Report: Quality of Care Suffers at Smaller Military Hospitals

The inefficiencies and poor quality of care at some veterans hospitals is well documented, but a new report by The New York Times has found the care provided to active service members at smaller military hospitals may be placing patients at risk.

“Inexperienced doctors often assume outsize responsibilities because military policies encourage more experienced and ambitious clinicians to become administrators. Continuity, so crucial to medical care, is lost as hospital commanders and doctors, as well as patients, constantly rotate from post to post. The wars in Iraq and Afghanistan have taken an especially heavy toll: With many military doctors and nurses overseas, hospitals have been forced to shunt patients to civilian care, leaving empty beds and out-of-practice medical staffs,” the Times reports.

The paper conducted a number of interviews with patients, health experts, and outside analysts. The paper noted that it is difficult to accurately assess performance of the hospitals within the system because the Pentagon “either does not collect or does not rigorously analyze” crucial data.

An earlier Times investigation uncovered Pentagon statistics showing that compared to civilian hospitals, military hospitals had higher than expected rates of harm and complications when it came to maternity care and surgery.

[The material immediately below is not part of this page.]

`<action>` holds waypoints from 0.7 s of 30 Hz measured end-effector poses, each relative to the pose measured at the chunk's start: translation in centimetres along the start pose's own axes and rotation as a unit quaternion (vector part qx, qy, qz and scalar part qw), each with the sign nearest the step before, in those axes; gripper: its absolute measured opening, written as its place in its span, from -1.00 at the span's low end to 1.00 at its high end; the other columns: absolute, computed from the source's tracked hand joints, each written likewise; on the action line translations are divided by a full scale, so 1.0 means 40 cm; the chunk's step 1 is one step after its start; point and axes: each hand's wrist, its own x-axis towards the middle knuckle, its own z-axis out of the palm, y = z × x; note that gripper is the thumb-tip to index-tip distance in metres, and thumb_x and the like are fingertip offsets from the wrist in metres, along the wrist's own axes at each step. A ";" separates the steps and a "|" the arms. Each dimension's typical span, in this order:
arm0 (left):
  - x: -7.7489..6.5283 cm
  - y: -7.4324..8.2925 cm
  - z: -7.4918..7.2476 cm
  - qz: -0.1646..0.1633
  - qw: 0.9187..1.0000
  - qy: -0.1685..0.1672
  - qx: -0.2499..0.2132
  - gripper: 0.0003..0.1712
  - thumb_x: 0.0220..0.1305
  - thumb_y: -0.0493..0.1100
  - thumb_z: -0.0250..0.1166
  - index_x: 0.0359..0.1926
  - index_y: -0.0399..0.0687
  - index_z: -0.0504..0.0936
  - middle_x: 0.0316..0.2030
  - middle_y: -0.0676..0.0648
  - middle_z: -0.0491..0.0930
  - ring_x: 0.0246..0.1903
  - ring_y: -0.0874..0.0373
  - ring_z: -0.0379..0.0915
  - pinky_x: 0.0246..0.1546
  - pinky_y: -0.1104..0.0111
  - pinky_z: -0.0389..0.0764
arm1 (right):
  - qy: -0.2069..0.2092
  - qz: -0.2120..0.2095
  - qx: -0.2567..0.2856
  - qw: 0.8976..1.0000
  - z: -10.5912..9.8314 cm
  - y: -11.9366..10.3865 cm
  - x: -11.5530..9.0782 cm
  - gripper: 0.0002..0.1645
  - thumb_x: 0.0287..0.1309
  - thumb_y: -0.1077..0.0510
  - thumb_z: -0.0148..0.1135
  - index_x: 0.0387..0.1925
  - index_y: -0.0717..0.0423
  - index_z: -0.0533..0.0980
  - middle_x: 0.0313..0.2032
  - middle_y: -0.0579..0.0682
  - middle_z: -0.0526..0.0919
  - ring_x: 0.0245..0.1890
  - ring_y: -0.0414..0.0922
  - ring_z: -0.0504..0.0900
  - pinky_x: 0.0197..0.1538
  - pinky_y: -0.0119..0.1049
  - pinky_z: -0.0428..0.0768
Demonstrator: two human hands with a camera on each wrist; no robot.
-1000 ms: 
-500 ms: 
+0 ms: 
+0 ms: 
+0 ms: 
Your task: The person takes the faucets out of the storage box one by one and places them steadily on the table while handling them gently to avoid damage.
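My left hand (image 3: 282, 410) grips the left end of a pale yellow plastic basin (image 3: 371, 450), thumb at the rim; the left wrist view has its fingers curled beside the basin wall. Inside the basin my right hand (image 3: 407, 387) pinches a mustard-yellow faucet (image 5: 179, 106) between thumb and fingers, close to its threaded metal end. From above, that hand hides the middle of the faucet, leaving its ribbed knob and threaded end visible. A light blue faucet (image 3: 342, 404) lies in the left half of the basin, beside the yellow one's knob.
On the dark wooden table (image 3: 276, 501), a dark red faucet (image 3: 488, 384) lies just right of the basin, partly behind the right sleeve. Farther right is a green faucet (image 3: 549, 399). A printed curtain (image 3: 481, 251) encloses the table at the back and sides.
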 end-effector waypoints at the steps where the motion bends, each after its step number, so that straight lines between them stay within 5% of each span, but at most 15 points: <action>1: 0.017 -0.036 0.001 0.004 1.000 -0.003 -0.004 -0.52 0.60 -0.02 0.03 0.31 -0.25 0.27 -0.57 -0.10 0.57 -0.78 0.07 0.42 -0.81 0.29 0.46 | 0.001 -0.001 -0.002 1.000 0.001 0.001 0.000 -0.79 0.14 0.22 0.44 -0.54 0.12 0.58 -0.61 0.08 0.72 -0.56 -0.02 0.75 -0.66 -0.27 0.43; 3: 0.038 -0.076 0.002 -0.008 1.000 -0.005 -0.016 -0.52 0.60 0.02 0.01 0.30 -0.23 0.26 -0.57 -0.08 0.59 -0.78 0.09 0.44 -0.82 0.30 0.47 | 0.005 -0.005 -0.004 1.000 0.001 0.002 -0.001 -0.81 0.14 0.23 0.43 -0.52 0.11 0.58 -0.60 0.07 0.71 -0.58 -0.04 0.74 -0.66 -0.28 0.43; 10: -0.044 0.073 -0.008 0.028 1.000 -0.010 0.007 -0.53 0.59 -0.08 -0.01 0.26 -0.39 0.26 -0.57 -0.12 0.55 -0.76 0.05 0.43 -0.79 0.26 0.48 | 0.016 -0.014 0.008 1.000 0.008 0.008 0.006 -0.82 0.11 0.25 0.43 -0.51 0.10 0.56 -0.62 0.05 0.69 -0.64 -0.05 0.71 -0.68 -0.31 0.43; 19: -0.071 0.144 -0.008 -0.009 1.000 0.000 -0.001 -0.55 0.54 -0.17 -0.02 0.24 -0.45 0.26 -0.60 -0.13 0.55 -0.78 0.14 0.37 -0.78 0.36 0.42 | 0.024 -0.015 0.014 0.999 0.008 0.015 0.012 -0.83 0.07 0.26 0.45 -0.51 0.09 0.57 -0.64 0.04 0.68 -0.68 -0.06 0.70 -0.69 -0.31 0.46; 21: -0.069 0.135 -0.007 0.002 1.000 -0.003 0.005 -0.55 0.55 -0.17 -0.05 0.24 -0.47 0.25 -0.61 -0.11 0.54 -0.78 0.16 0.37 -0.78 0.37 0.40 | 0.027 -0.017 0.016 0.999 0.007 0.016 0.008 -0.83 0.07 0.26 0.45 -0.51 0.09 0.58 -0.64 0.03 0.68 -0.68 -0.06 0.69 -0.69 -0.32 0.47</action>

More than 50,000 babies are born at military hospitals each year, but were twice as likely to be injured during delivery as babies born at civilian hospitals, the Times reported.

“You are constantly losing momentum, constantly losing traction, and that relates directly to patient safety and quality of care,” one former hospital commander told the Times on condition of anonymity. “What civilian health organization rotates their CEO every two years? There is no continuity, no institutional memory.”

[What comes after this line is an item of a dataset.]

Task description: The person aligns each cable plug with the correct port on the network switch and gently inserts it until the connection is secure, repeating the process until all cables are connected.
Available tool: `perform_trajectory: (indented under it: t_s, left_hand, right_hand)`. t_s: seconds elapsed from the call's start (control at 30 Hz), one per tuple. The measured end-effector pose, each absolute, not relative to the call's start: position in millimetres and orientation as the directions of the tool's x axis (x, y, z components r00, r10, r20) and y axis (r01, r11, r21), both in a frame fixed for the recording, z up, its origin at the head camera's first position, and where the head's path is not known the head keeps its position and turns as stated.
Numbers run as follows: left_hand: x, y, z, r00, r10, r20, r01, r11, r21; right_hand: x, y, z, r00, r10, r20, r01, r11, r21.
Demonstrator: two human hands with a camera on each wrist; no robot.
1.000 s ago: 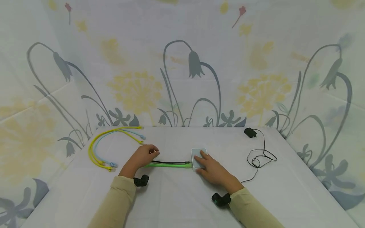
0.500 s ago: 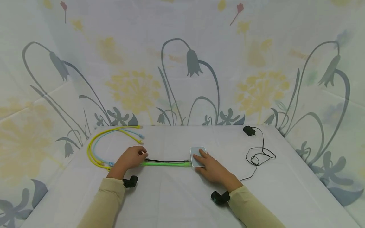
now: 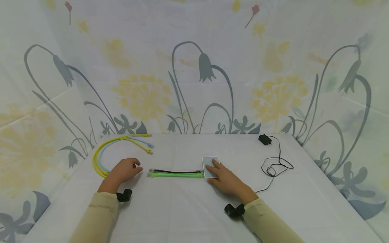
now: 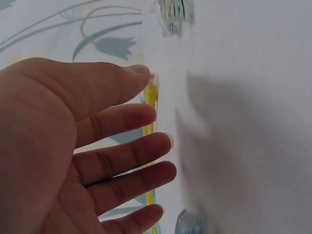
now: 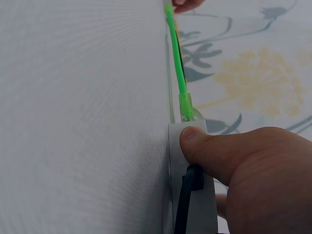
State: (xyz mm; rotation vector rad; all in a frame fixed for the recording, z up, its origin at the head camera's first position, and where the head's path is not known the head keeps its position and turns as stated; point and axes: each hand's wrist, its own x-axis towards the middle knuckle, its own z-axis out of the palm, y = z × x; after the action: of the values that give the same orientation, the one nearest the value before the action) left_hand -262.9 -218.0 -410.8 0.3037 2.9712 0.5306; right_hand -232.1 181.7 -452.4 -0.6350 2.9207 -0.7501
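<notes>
A small white router (image 3: 210, 173) with a grey-blue top lies mid-table. My right hand (image 3: 226, 179) holds it, fingers spread over the top and thumb on the near side, beside a dark power lead (image 5: 183, 209) in the right wrist view. A short green network cable (image 3: 177, 175) and a black network cable (image 3: 176, 171) run left from its side, their other plugs lying loose. Left of those plugs is my left hand (image 3: 123, 170), fingers relaxed and holding nothing. In the left wrist view, a clear plug (image 4: 173, 17) shows beyond the thumb.
Yellow network cables (image 3: 96, 158) and a light blue network cable (image 3: 104, 152) curve at the back left, partly behind my left hand. At the back right sits a black power adapter (image 3: 265, 139) with its coiled cord (image 3: 281, 165). A flower-patterned curtain (image 3: 188, 84) stands behind the table.
My left hand has moved left along the black and green cables and off their ends, so the loose plugs now show. My right hand has stayed on the router.
</notes>
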Motion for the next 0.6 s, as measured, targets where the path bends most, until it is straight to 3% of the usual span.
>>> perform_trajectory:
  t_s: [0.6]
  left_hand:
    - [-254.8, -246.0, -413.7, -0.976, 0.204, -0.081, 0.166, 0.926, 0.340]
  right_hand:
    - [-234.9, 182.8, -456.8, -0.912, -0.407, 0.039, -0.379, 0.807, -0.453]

Just as is the case in the civilian sector, defense healthcare costs have greatly increased in recent years.

Between 2000 and 2012, funding for military healthcare increased by 130 percent, over and above the effects of overall inflation in the economy. In 2000, funding for healthcare accounted for about 6 percent of the Pentagon’s base budget; by 2012, that share had reached nearly 10 percent, according to Congressional Budget Office (CBO) estimates.

On May 28, Secretary of Defense Chuck Hagel announced the Pentagon would embark on a 90-day review of the military health system with a focus on access to healthcare, safety of care, and quality of care.

“Following the review, the secretary will receive recommendations on areas for improvement with a specific focus on those areas where we are not meeting a nationally defined standard or a DoD policy directed standard,” Pentagon Press Secretary Rear Adm. John Kirby said in a statement.

A final report was scheduled to be provided to Hagel by Aug. 29.

In October 2013, the Pentagon established the Defense Health Agency in an attempt to standardized healthcare in the Defense Department by establishing common business processes and clinical practices for the Army, Navy, and Air Force.

“There are some very important and wonderful things coming out of this new approach to enterprise management of the Military Health System,” Dr. Jonathan Woodson, the assistant secretary of defense for health affairs, said in a recent interview.

“The establishment of the [DHA] was probably one of the most important transformative changes in the Military Health System in five decades, and it was due,” Woodson added.

Increased spending, however, does not always equate to improved care. A June report by the Institute of Medicine found that the Defense Department spent $789.1 million on post-traumatic stress disorder (PTSD) treatment from 2010 through 2012, and the Veterans Administration spent $8.5 billion. But neither agency could assess whether the treatment was effective because of a lack of data collection and analysis, according to a report by NextGov.